ABC Poll: ACA Rollout Hammers Obama; Job Disapproval Reaches Career High 70% Say Country Is On The Wrong Track
Other ratings of the president’s performance have tumbled as well. He’s at career lows for being a strong leader, understanding the problems of average Americans and being honest and trustworthy – numerically under water on each of these (a first for the latter two). His rating for strong leadership is down by 15 points this year and a vast 31 points below its peak shortly after he took office. In a new gauge, just 41 percent rate him as a good manager; 56 percent think not.

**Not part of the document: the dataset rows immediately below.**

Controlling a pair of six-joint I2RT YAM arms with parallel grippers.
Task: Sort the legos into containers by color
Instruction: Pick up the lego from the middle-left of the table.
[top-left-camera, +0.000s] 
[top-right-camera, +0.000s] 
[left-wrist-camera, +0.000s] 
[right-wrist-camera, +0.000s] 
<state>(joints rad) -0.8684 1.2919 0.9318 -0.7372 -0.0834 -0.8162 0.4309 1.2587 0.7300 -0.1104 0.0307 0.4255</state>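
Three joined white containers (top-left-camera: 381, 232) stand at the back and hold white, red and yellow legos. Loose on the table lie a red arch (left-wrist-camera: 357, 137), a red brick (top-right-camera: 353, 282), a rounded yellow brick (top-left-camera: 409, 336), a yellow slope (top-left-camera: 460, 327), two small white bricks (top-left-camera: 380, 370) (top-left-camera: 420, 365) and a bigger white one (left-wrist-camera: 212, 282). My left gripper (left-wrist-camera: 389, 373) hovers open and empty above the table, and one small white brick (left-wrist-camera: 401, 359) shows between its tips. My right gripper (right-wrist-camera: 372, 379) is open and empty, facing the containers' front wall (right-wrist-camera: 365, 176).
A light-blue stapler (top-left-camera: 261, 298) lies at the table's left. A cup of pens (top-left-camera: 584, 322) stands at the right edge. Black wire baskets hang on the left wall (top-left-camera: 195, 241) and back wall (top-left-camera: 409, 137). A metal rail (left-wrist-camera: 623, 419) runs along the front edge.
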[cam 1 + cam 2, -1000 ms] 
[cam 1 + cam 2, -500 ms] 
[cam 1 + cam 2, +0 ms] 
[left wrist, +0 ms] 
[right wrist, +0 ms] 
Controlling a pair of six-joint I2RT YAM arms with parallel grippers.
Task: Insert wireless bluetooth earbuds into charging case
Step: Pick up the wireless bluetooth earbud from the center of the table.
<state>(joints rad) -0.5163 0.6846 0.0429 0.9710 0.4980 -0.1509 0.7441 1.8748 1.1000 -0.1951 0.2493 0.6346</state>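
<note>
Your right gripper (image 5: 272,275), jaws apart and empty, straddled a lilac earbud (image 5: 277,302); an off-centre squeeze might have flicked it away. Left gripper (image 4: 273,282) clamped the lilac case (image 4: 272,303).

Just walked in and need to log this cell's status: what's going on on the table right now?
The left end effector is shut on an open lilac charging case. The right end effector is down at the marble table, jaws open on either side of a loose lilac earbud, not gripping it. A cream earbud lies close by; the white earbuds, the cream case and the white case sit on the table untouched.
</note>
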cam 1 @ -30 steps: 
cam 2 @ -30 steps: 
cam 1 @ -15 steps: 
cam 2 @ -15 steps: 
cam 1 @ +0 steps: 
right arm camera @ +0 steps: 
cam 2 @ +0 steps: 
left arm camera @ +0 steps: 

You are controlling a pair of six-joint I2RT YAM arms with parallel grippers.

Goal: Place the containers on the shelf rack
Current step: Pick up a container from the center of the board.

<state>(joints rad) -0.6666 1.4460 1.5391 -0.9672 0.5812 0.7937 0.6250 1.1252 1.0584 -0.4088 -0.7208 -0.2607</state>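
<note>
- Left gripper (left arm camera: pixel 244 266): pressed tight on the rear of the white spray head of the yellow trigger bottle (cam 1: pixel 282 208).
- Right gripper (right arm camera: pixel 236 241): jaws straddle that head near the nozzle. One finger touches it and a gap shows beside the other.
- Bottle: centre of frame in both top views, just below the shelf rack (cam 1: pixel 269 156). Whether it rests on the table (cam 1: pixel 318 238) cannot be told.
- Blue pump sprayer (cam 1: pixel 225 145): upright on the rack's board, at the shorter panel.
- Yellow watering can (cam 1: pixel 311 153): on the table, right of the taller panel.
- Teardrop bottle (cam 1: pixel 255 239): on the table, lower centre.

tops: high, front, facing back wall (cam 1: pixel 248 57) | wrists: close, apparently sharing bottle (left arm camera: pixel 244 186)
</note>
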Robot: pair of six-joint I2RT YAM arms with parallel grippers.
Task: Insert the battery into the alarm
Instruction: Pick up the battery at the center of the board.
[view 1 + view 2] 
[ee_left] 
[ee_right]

This poll, produced for ABC by Langer Research Associates, finds that the president’s personal image has suffered alongside his professional ratings. Fewer than half, 46 percent, see him favorably overall, down 14 points this year to the fewest of his presidency. Fifty-two percent now view him unfavorably, a new high and a majority for the first time since he took office.
ACA – Skepticism about the Affordable Care Act looks to be the driving force in Obama’s troubles. Americans by nearly 2-1, 63-33 percent, disapprove of his handling of implementation of the new health care law. And the public by 57-40 percent now opposes the law overall, its most negative rating to date, with opposition up by 8 points in the past month alone.
Intensity of sentiment is running against the law and the president alike. At 46 percent, “strong” opposition to the ACA – a new high – outpaces strong support by a record 19 points. In terms of Obama’s job performance overall, strong critics outnumber strong approvers by 2-1, 44-22 percent, with strong disapproval at another career high. He’d run evenly on strong sentiment as recently as last May.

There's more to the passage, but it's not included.